Qu'il faille une réforme des retraites est une évidence. Il n'est pas possible de maintenir durablement le niveau des pensions actuel, déjà insuffisant pour de nombreux Français, si le ratio cotisants-retraités continue de se dégrader. Mais rien ne prouve que le projet concocté par le haut-commissaire soit le meilleur. Un système par points où « 1 euro cotisé donne les mêmes droits, quel que soit le moment où il a été versé, quel que soit le statut de celui qui a cotisé », n'a que l'apparence de l'équité.

Les conditions de travail, les rémunérations sont si diverses qu'il est difficile de considérer que tous les actifs, salariés ou indépendants, peuvent être mis sur le même plan. En outre, faire dépendre le niveau de la pension du seul montant des rémunérations accumulées pendant toute la carrière incite à lier tout travail à son rendement financier et à faire de l'argent l'objectif suprême. La réforme des retraites est, avant tout, un choix de société qui, une fois de plus, met le pécuniaire au centre du système.

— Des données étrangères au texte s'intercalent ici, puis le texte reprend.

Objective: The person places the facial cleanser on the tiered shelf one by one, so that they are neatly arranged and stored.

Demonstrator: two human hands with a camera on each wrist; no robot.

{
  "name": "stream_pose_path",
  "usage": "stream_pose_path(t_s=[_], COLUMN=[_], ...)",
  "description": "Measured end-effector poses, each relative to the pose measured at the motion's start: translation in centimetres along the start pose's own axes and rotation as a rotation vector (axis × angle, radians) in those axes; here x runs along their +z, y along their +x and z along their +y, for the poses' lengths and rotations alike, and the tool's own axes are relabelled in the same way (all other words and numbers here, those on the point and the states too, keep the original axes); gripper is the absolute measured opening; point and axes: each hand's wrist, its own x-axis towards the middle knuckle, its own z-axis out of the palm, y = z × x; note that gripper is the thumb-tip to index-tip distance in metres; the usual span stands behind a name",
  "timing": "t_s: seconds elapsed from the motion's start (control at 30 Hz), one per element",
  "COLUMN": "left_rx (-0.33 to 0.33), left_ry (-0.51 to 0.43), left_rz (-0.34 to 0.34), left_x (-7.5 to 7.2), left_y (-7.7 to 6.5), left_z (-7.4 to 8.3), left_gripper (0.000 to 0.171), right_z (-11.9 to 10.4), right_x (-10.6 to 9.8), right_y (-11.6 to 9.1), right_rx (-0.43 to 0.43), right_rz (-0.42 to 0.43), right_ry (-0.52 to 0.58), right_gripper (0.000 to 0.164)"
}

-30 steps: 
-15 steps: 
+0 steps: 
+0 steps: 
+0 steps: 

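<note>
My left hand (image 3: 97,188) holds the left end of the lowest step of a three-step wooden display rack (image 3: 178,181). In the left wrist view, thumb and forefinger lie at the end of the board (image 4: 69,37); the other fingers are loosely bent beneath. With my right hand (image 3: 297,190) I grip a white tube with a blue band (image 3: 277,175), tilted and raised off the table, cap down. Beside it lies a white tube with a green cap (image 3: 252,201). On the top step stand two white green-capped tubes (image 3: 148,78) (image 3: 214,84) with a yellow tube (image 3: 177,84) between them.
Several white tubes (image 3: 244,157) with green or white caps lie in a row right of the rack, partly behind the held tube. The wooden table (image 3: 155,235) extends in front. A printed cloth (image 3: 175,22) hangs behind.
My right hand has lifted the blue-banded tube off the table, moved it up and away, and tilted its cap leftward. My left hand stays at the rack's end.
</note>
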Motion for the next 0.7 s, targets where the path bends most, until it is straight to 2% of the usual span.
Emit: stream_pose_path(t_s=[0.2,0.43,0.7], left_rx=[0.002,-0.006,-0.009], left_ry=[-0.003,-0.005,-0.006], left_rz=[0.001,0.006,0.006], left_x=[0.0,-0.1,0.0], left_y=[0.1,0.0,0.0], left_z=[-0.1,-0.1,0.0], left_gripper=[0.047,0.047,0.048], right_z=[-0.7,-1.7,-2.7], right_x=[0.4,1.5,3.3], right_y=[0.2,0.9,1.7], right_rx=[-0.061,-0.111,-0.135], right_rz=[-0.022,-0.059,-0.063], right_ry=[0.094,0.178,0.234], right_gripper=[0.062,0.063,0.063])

Le mouvement de grève reconductible, lancé pour le 5 décembre, notamment par la CGT, FO, FSU et Solidaires, s'annonce assez fort, d'où l'intérêt du gouvernement à diviser les Français. Quand, dans son entretien, Jean-Paul Delevoye dénonce une « crispation catégorielle » et redoute que « les intérêts corporatistes et la capacité de nuisance l'emportent sur l'intérêt supérieur du pays », il cherche à se rallier une partie de l'opinion, sans douter un seul instant qu'il détienne, lui, « l'intérêt supérieur ».

Il assure proposer « un système qui sera plus redistributif, plus favorable aux femmes, plus favorable aux carrières heurtées et courtes », sans en apporter d'autre preuve que ses paroles. Ainsi, il prétend faire passer de trois millions à huit millions les femmes qui bénéficieront de la majoration pour enfant, mais il oublie d'en préciser les modalités. L'acquisition de trimestres supplémentaires, qui raccourcissait de fait la durée de cotisation des mères de famille, sera remplacée par l'octroi de points, partagés entre les deux parents.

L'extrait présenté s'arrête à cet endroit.